Higher prostate cancer risks for black men may warrant new approach to screening
A new study indicates that higher prostate cancer death rates among black men in the US may be due to a higher risk of developing preclinical prostate cancer as well as a higher risk of that cancer progressing more quickly to advanced stages. Published early online in Cancer, a peer-reviewed journal of the American Cancer Society, the study suggests that screening policies may need to be tailored to the higher-risk status of this population.
Among black men in the United States, the incidence of prostate cancer is 60 percent higher than that of white men, and their mortality rate from prostate cancer is more than twice as high. To understand why, a team from the Fred Hutchinson Cancer Research Center, the University of Michigan, and Erasmus University in the Netherlands used three models of prostate cancer incidence and prostate specific antigen (PSA) screening in the United States to estimate disease onset and progression based on prostate cancer data from 1975-2000 reported by the Surveillance, Epidemiology, and End Results program of the National Cancer Institute.
The investigators estimated that 30 percent to 43 percent of black men develop preclinical prostate cancer—prostate cancer that is not symptomatic—by age 85, a risk that is 28 percent to 56 percent higher than that among men of any race.
Among men with preclinical disease, black men have a similar risk of being diagnosed with prostate cancer (35 percent to 49 percent) compared with the general population (32 percent to 44 percent) in the absence of screening. Their risk of progression to advanced disease by the time they're diagnosed is 44 percent to 75 percent higher than in the general population, however (a 12 to 13 percent risk in black men versus a seven to nine percent risk in the general population).
"We found that the interval from getting preclinical cancer to being diagnosed is long—10 years or more on average—and is similar in black and white men. But during that interval, cancers in black men tend to progress faster," said Dr. Ruth Etzioni, a senior author on the study. "What this means is that in developing screening policies for black men, it will be important to consider beginning screening them at an earlier age and potentially screening them more frequently than would be recommended by general population guidelines." She stressed that additional research is needed to determine the best policies for prostate cancer screening in black men.

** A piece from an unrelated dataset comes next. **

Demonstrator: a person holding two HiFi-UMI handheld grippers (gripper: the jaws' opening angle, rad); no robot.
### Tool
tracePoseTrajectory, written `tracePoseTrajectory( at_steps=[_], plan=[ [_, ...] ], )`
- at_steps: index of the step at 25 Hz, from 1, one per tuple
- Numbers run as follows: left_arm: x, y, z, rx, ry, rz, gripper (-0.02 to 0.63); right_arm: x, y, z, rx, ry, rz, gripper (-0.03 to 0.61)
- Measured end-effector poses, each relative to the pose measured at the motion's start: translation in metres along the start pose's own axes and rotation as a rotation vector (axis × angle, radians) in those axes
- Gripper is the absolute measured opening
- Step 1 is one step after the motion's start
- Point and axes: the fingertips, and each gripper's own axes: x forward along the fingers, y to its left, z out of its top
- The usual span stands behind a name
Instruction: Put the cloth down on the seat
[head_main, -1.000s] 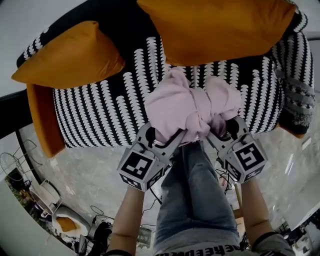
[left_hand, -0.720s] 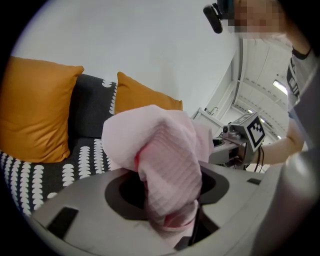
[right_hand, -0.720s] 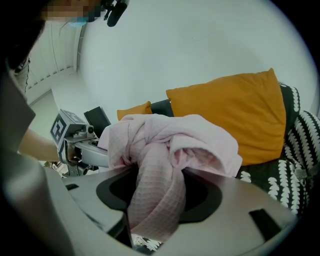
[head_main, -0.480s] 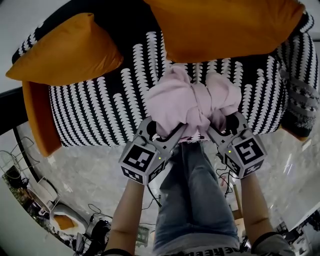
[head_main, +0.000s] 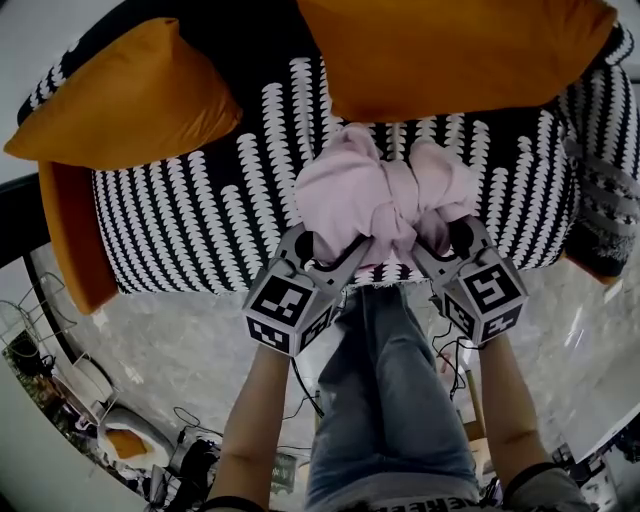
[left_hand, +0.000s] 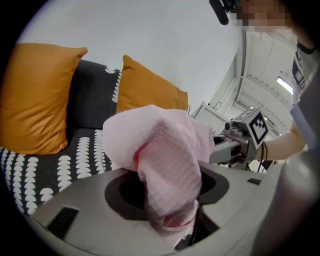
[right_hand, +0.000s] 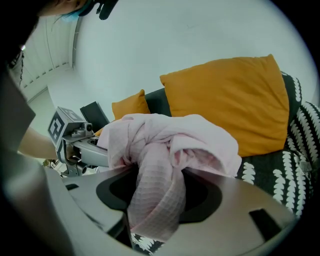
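Observation:
A bunched pale pink cloth (head_main: 385, 200) hangs over the front of the black-and-white patterned seat (head_main: 200, 225). My left gripper (head_main: 338, 258) is shut on the cloth's left side, where the fabric (left_hand: 167, 170) fills its jaws. On the cloth's right side my right gripper (head_main: 440, 250) is also shut, with a twisted fold of the cloth (right_hand: 157, 195) running down between its jaws. The two grippers sit close together at the seat's front edge. The fingertips of both are hidden by the fabric.
Two orange cushions (head_main: 130, 95) (head_main: 455, 50) lean on the sofa back behind the cloth. An orange sofa side (head_main: 70, 235) is at left. The person's jeans-clad legs (head_main: 385, 400) stand on a marble floor (head_main: 180, 350) with cables and clutter at lower left.
Both grippers and the cloth have moved a little forward and up over the seat; the grip on the cloth is unchanged.

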Motion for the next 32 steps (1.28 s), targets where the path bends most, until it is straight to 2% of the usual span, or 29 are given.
tracePoseTrajectory(
  at_steps=[16,22,32],
  plan=[
    [0.016,0.015,-0.028,0.005,0.075,0.033,0.265,0.022,-0.01,-0.023,0.021,0.058,-0.018,0.262],
    [0.025,0.013,-0.043,0.0,0.114,0.037,0.265,0.027,-0.015,-0.043,0.031,0.088,-0.027,0.267],
    [0.03,0.03,-0.058,-0.038,0.14,0.049,0.267,0.045,-0.018,-0.052,0.014,0.122,-0.038,0.276]
  ],
)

In an accompanying editorial, Lauren Wallner, PhD, MPH, of the University of Michigan, and Steven Jacobsen, MD, PhD, of Kaiser Permanente Southern California, noted that the study's findings imply that the risk/benefit trade-offs of PSA screening may be quite different for black men when compared with the general population. "As the evidence is accumulating that a 'one size fits all' screening approach to prostate cancer may not be what is most appropriate, it may be time for the conversation around PSA screening to really focus on more personalized approaches to screening in high-risk black men," they wrote.